#### Recorded information:
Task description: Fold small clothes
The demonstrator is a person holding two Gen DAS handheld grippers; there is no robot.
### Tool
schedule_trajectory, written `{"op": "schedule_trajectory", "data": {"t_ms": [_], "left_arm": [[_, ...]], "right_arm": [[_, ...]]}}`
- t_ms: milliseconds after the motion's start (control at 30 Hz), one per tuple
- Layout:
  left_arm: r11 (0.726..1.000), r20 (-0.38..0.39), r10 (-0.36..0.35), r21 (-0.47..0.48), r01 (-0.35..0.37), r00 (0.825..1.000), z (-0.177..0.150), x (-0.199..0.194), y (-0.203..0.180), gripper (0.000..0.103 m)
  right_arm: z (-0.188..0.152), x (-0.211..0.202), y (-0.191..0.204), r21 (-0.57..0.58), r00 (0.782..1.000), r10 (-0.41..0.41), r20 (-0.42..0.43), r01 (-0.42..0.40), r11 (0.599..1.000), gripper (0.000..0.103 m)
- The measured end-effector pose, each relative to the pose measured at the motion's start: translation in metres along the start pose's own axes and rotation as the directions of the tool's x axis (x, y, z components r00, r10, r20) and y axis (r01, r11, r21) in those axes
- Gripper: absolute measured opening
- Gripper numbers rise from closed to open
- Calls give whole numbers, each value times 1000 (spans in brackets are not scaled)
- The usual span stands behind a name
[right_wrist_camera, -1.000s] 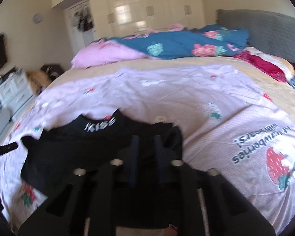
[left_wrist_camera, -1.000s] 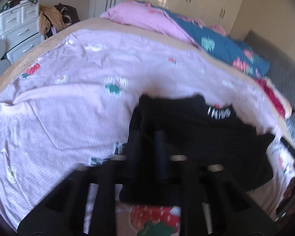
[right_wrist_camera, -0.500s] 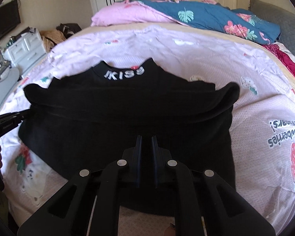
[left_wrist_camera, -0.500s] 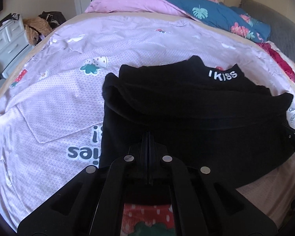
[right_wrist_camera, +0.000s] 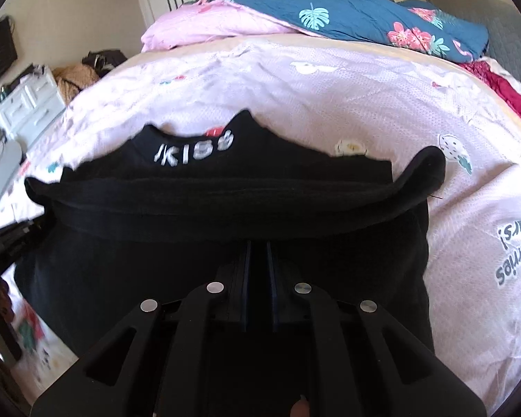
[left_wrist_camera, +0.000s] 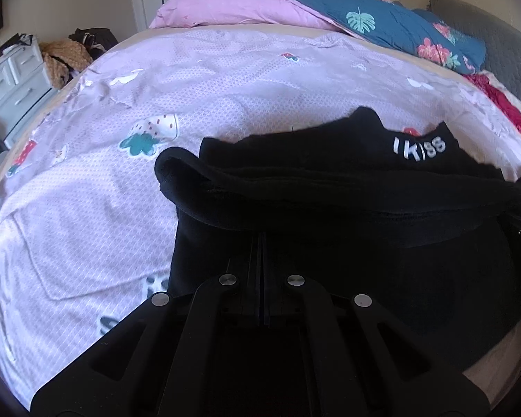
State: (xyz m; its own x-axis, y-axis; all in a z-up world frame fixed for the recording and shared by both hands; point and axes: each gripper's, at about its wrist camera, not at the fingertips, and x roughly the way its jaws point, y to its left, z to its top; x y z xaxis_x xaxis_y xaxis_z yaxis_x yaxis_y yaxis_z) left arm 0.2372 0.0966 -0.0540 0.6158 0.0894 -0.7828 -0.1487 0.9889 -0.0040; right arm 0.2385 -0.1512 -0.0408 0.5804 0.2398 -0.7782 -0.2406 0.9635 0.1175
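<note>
Black top (left_wrist_camera: 347, 208) with white letters lies folded on the pink bed sheet (left_wrist_camera: 121, 191). Left gripper (left_wrist_camera: 261, 239) and right gripper (right_wrist_camera: 258, 246) each pinch its near edge.

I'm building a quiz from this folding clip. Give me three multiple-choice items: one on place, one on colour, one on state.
1. Where does the garment lie?
A. on the pink bedsheet
B. on the dresser
C. on the floor

2. What colour is the garment?
A. red
B. black
C. white

3. How is the left claw?
A. wide open
B. out of view
C. shut on the garment

Answers: 1 A, pink sheet surrounds it; 2 B, black cloth with white lettering; 3 C, its fingers meet at the lifted hem.
</note>
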Motion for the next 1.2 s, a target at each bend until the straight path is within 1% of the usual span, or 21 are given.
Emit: {"op": "schedule_trajectory", "data": {"t_ms": [233,333,400,467,500,533,567,600,633,667,733,800,833,867,900,933,967,1067,1200], "left_arm": [[997,17,-41,-66,42,999,20,11,8,0],[992,33,-52,-111,55,998,28,12,18,0],[983,59,-69,-166,77,996,33,9,31,1],[977,80,-60,-198,74,995,36,5,43,5],[975,84,-55,-211,71,995,37,4,50,9],[971,84,-53,-227,71,995,38,4,56,18],[969,81,-57,-238,74,995,39,5,61,26],[965,73,-65,-248,81,995,39,6,65,29],[963,60,-71,-254,84,996,38,10,68,34],[963,45,-80,-255,89,996,37,14,70,38],[967,28,-84,-241,89,996,35,19,68,41],[968,28,-88,-232,92,996,35,22,67,41],[970,35,-90,-223,95,995,35,21,65,34],[971,40,-91,-216,98,995,35,21,63,16],[973,44,-95,-209,102,995,35,20,62,10],[973,48,-95,-207,103,994,36,20,61,9],[974,57,-92,-204,102,994,36,18,60,4],[972,105,-91,-208,111,990,38,6,61,3],[968,182,-96,-211,134,979,45,-13,64,3]], "right_arm": [[15,8,-8,41,999,5,32,-7,999,8],[19,9,-14,45,999,-22,44,20,999,8],[23,7,-21,55,997,-43,58,40,998,8],[25,1,-32,82,995,-61,78,55,995,8],[26,-2,-37,92,994,-72,87,64,994,10],[27,-5,-43,101,991,-98,94,88,991,12],[28,-7,-48,104,988,-125,94,115,988,20],[28,-7,-52,104,984,-150,91,141,985,32],[26,-8,-57,105,979,-182,88,172,979,37],[25,-7,-62,109,976,-203,83,194,975,45],[23,-4,-70,123,975,-212,60,204,971,46],[21,0,-74,139,981,-189,50,180,974,46],[21,1,-74,141,982,-181,49,172,975,46],[20,2,-74,139,985,-167,53,158,978,38],[20,2,-73,137,985,-162,59,153,979,13],[20,2,-73,135,987,-150,65,140,981,7],[20,-1,-73,137,987,-140,76,129,982,7],[21,-11,-74,158,987,-116,109,98,983,6],[25,-34,-84,233,978,-71,196,23,972,6]]}}
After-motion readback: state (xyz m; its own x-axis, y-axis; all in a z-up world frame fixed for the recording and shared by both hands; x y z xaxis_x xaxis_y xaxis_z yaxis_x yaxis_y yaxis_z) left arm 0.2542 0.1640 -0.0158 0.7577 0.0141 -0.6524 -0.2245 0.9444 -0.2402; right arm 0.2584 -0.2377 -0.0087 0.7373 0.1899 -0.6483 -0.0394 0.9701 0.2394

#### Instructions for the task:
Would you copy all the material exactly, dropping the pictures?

#### Reply:
Task description: Fold small clothes
The demonstrator is a person holding two Gen DAS handheld grippers; there is no robot.
### Tool
schedule_trajectory, written `{"op": "schedule_trajectory", "data": {"t_ms": [_], "left_arm": [[_, ...]], "right_arm": [[_, ...]]}}`
- t_ms: milliseconds after the motion's start (control at 30 Hz), one per tuple
- Layout:
  left_arm: r11 (0.726..1.000), r20 (-0.38..0.39), r10 (-0.36..0.35), r21 (-0.47..0.48), r01 (-0.35..0.37), r00 (0.825..1.000), z (-0.177..0.150), x (-0.199..0.194), y (-0.203..0.180), gripper (0.000..0.103 m)
  right_arm: z (-0.188..0.152), x (-0.211..0.202), y (-0.191..0.204), r21 (-0.57..0.58), r00 (0.782..1.000), r10 (-0.41..0.41), r20 (-0.42..0.43), r01 (-0.42..0.40), r11 (0.599..1.000), gripper (0.000..0.103 m)
- The measured end-effector pose, each relative to the pose measured at the motion's start: translation in metres along the start pose's own axes and rotation as the directions of the tool's x axis (x, y, z components r00, r10, r20) and y axis (r01, r11, r21) in those axes
- Gripper: absolute measured opening
- Gripper numbers rise from closed to open
- Calls give whole numbers, each value times 1000 (spans in brackets are not scaled)
- The usual span stands behind a name
[right_wrist_camera, -1.000s] 
[left_wrist_camera, -1.000s] 
[right_wrist_camera, -0.500s] 
[left_wrist_camera, -0.500s] 
[right_wrist_camera, +0.000s] 
[left_wrist_camera, +0.000s] 
State: (xyz m; its own x-axis, y-axis; all in a z-up world frame fixed for the recording and shared by both hands; point and axes: each gripper's, at about its wrist camera, not at the fingertips, and x roughly the way its jaws point, y to its left, z to its top; x y z xaxis_x xaxis_y xaxis_z yaxis_x yaxis_y yaxis_z) left arm 0.2372 0.0966 -0.0540 0.6158 0.0894 -0.7828 -0.1487 0.9889 -0.0040; right arm 0.2385 -0.1512 -0.0408 0.5804 0.2398 -0.7782 -0.2406 0.9635 0.1175
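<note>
Black top (left_wrist_camera: 347, 208) with white letters lies folded on the pink bed sheet (left_wrist_camera: 121, 191). Left gripper (left_wrist_camera: 261, 239) and right gripper (right_wrist_camera: 258, 246) each pinch its near edge.

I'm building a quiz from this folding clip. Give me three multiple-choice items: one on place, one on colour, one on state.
1. Where does the garment lie?
A. on the pink bedsheet
B. on the dresser
C. on the floor

2. What colour is the garment?
A. red
B. black
C. white

3. How is the left claw?
A. wide open
B. out of view
C. shut on the garment

Answers: 1 A, pink sheet surrounds it; 2 B, black cloth with white lettering; 3 C, its fingers meet at the lifted hem.
</note>
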Motion for the next 1.2 s, a target at each bend until the straight path is within 1% of the usual span, or 21 are given.
Emit: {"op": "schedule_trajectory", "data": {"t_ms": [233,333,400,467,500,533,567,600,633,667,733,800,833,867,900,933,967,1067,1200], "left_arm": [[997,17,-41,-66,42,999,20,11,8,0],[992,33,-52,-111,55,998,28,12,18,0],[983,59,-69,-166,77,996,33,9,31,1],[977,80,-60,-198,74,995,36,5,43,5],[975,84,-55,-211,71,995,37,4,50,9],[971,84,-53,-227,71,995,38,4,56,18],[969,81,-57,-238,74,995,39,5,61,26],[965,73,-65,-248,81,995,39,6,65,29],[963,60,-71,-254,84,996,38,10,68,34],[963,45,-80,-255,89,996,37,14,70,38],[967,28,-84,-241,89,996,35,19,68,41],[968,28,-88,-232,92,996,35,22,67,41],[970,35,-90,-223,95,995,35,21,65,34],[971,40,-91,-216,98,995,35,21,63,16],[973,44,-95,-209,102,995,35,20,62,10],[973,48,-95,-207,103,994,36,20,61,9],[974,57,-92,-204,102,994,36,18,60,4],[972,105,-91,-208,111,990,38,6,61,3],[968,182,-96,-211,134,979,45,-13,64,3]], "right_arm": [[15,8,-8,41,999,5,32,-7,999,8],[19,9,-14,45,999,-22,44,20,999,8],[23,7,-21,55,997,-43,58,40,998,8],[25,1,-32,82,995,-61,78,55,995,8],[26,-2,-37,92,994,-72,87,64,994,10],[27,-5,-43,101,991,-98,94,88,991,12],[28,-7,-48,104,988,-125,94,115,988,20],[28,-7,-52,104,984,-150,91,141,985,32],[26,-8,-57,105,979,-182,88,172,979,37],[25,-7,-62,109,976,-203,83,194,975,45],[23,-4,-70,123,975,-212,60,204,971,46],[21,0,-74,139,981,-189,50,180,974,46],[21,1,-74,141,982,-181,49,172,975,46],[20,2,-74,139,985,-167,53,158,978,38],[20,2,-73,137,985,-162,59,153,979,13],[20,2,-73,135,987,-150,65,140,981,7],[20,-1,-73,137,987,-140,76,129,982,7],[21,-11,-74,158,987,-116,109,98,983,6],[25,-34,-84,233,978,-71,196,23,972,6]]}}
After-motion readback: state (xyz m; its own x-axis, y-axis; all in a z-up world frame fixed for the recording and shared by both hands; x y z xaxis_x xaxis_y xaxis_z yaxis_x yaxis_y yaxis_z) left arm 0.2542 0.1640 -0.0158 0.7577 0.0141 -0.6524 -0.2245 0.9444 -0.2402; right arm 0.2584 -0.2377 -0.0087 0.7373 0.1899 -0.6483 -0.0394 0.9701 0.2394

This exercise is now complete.